Even the best-intended looks at the furry fandom from the outside tend to be surface level with a focus on dispelling stereotypes. The Fandom comes from deep inside and covers the fandom I know, not just the fursuits, which are a good and valid but tiny part of it.



Everything and Nothing: the Amazing Science of Empty Space: https://www.imdb.com/title/tt2071460/

The Corporation: https://www.imdb.com/title/tt0379225/


Shoah (1985) by Claude Lanzmann.


Chimps Family : https://youtu.be/4r-TEKSnSXM

Top tier

If anyone has similar ones to this they recommend please send them on. This is my favorite by a country kilometer


The Decline of Western Civilization Parts I and II by Penelope Spheereis



Is there any service you would recommend to know where to watch something you are searching? I know Hoarder Hoogle does it, but trying to look for an alternative


https://www.justwatch.com . It covers nearly all services and is reasonably current.
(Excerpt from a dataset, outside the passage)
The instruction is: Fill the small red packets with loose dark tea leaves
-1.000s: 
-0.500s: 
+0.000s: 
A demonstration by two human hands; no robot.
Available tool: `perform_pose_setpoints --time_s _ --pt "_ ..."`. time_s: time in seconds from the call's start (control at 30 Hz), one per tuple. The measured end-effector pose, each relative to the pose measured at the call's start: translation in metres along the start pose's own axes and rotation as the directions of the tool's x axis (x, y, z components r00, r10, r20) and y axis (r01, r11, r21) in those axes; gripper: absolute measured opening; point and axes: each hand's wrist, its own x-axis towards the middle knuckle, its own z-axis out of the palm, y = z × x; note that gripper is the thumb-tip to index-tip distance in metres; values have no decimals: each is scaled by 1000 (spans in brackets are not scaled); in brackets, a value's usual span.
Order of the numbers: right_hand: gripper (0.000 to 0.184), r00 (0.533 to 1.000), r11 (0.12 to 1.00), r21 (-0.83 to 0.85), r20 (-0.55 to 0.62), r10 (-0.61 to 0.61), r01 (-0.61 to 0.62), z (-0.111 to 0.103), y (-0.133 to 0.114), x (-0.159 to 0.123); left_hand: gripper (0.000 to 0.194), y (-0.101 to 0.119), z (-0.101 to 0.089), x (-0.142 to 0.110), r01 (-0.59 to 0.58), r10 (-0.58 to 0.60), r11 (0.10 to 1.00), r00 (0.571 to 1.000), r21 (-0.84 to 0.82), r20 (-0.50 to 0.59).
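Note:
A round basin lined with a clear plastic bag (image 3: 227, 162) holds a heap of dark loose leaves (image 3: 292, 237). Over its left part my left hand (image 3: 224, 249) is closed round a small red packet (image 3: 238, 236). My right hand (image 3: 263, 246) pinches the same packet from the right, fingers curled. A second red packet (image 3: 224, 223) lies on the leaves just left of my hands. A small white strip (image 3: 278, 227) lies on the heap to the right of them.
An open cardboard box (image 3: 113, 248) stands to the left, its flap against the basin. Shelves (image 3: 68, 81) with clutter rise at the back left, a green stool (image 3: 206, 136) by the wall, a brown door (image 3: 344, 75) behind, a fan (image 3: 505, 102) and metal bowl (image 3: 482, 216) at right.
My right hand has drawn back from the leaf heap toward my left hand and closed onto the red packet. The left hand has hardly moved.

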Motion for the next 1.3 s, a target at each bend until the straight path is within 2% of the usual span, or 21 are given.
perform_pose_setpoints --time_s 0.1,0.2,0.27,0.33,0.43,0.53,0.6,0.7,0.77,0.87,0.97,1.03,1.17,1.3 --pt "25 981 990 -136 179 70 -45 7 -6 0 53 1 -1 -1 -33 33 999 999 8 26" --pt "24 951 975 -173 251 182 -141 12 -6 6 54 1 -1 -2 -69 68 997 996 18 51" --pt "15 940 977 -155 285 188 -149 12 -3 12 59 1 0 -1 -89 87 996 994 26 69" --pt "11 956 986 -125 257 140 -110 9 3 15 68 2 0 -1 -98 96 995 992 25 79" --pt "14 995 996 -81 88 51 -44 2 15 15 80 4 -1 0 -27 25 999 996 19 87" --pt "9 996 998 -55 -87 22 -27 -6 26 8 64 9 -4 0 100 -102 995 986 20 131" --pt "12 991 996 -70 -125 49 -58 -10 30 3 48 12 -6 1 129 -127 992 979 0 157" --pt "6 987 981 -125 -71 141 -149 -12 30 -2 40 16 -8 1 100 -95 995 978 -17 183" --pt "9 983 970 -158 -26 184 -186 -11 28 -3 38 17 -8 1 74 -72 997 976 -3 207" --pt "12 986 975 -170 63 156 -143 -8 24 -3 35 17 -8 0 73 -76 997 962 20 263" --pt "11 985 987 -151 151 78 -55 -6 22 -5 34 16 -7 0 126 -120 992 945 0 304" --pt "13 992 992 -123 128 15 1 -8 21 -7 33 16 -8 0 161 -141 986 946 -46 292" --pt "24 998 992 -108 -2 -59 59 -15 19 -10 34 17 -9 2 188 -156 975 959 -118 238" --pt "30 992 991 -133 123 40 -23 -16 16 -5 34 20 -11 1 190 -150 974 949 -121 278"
Judgment day: intelligent design on trial. Covers the Dover Intelligent Design trial, providing a lot of insight into the religious rights' plans for the US.


The Act of Killing


* The Parking Lot movie

* Carts of Darkness

* Alone In the Wilderness

Three documentaries (broadly) about interesting-but-regular people who don’t fit into society’s mold.

Honorable mention: Tickled


I can watch Alone in the Wilderness on repeat. Such a relaxing film.


I saw Meru in a theater and sat in the parking lot afterwards wondering what I just watched.


The Act of Killing

JODOROWSKY’S Dune

Burden of Dreams


Code Rush

Startup.com


IMDB best documentaries -

https://www.imdb.com/search/title/?title_type=feature,tv_ser...,

1. It's not the best people have ever seen, it's what average people love [1]

2. Ratings # is 5000 minimum. Rare stuff has less ratings. I doubt many in this HN thread would be less than 5000.

3. Political/emotive docos on strong lines will be overrated. It's a effect with some Indian or Turkish topics, and things like veganism or the holocaust. They are often rated higher than the quality of the documentary.

4. You can make the minimum 5000 ratings higher for more solid docos. You could try putting rating # to 1000 - 4000 to try and find some gems, but I don't think that will work. I think the gems are ones people don't get. So low numbers and middle ratings. Maybe looking at the graph of the votes might work. IMDB data is open to download FYI

5. Torrents are really bad with keeping docos alive. eDonkey fills the gap a little more. Youtube are always low quality.

[1] Mads Brügger The Ambassador (2011) is so subversive, it often makes me think. It's only 7.2 with only 4200 votes. It's hard to say is it good? His "The Mole: Undercover in North Korea" (2020) is on the list however.